Il n’existe actuellement aucune directive diagnostique unifiée pour l’EH4). Les cas de diagnostic erroné avec la cellulite2) soulignent la nécessité d’améliorer la capacité de diagnostic différentiel en soins primaires et en urgence. L’établissement d’un algorithme diagnostique est un défi futur.

Pour le diagnostic de la kératite herpétique, l’utilité de la méthode immunochromatographique et de la PCR a été démontrée7). L’incidence mondiale de la kératite herpétique est estimée à environ 1,5 million de cas par an8), et la gestion des complications oculaires associées à l’EH est également importante pour la santé publique.

  1. Pedro M, Caldas M, Neves F, et al. Eczema Herpeticum Complicating Atopic Dermatitis: A Rare Presentation. Cureus. 2024;16(2):e55171.

  2. Lanka P, Woloski JR. Eczema Herpeticum Misdiagnosed as Facial Cellulitis in an African American Male. Cureus. 2024;16(4):e58328.
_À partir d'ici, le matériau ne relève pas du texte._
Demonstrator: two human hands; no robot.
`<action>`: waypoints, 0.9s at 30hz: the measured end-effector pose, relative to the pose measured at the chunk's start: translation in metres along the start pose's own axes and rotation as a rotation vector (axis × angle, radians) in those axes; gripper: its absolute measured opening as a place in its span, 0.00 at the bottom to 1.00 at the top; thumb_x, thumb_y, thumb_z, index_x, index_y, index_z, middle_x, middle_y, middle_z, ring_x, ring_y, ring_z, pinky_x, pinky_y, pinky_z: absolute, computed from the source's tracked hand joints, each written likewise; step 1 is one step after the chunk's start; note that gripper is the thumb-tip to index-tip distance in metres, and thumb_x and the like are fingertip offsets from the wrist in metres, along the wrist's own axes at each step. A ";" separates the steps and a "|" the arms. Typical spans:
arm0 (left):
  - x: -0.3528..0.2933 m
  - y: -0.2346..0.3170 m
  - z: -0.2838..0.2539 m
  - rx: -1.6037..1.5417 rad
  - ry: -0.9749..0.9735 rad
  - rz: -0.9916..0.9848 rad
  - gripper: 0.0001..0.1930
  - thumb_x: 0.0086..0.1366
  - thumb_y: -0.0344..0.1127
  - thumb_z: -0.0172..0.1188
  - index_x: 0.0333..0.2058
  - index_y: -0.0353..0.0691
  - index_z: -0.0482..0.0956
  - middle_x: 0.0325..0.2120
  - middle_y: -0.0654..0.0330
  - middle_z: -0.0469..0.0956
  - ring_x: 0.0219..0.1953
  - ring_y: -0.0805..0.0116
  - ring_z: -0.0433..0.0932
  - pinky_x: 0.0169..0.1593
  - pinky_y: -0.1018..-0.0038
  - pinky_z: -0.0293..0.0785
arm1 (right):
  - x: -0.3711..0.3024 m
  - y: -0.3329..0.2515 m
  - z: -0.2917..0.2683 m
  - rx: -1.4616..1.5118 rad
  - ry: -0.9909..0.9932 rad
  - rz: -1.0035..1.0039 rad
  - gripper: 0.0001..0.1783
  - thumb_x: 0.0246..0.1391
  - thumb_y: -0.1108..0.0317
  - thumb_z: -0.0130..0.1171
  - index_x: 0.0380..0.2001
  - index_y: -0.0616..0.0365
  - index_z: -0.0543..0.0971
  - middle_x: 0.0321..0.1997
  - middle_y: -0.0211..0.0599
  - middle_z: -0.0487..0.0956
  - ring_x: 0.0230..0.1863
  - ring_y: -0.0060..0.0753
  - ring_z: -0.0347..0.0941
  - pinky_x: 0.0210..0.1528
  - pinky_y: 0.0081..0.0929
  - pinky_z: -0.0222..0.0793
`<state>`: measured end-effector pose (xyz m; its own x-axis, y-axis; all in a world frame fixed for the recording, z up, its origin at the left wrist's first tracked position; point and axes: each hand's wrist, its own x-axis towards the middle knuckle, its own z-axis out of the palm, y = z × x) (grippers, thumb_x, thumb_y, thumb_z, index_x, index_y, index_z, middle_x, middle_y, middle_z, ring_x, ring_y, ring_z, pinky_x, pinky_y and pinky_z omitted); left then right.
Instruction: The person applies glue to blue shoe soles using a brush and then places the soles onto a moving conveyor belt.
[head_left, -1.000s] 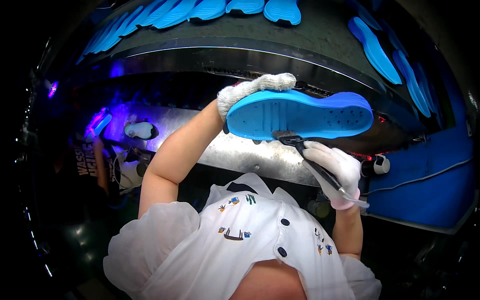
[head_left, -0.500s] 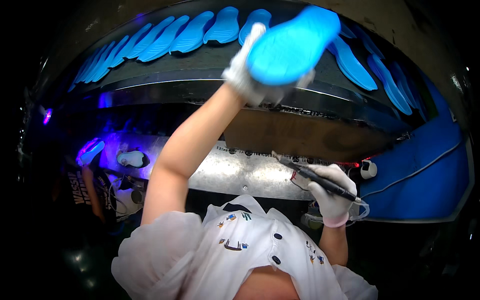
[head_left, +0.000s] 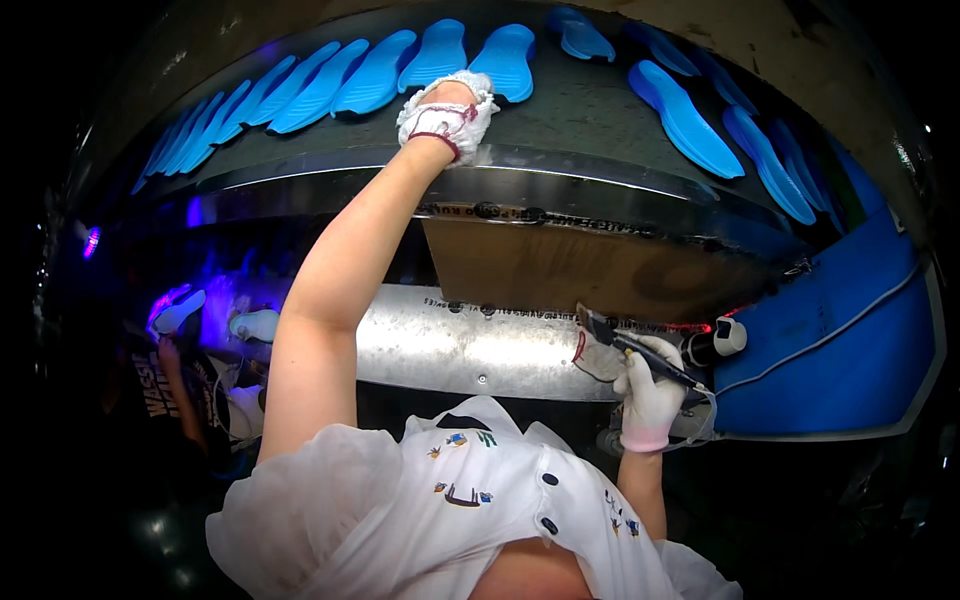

  3. AlJomah N, AlShamsy A, AlGarzai R. Concurrent Presentation of Eczema Herpeticum and Acute Localized Exanthematous Pustulosis in a Patient With Atopic Dermatitis: A Rare Dermatological Convergence. Cureus. 2024;16(6):e62199.

  4. Martínez-Ortega JI, Franco González S. Eczema Herpeticum: Clinical Insights and Pathogenesis Hypotheses on Basolateral Adhesion Proteins. Cureus. 2024;16(8):e66932.

  5. Placke JM, Gratsias E, Dissemond J. Fulminant Eczema Herpeticum Associated With Baricitinib Treatment. Dtsch Arztebl Int. 2024;121:617.

  6. Karpierz K, Kuchar EP. An Infant With Seborrhoeic Dermatitis and Eczema Herpeticum Complicated by a Generalized Infection. Cureus. 2021;13(8):e16818.

  7. 日本眼感染症学会感染性角膜炎診療ガイドライン第3版作成委員会. 感染性角膜炎診療ガイドライン(第3版). 日本眼科学会雑誌. 2023;127(10):859-895.

  8. McCormick I, et al. Incidence of Herpes Simplex Virus Keratitis and Other Ocular Disease: Global Review and Estimates. Ophthalmic Epidemiol. 2022;29(4):353-362.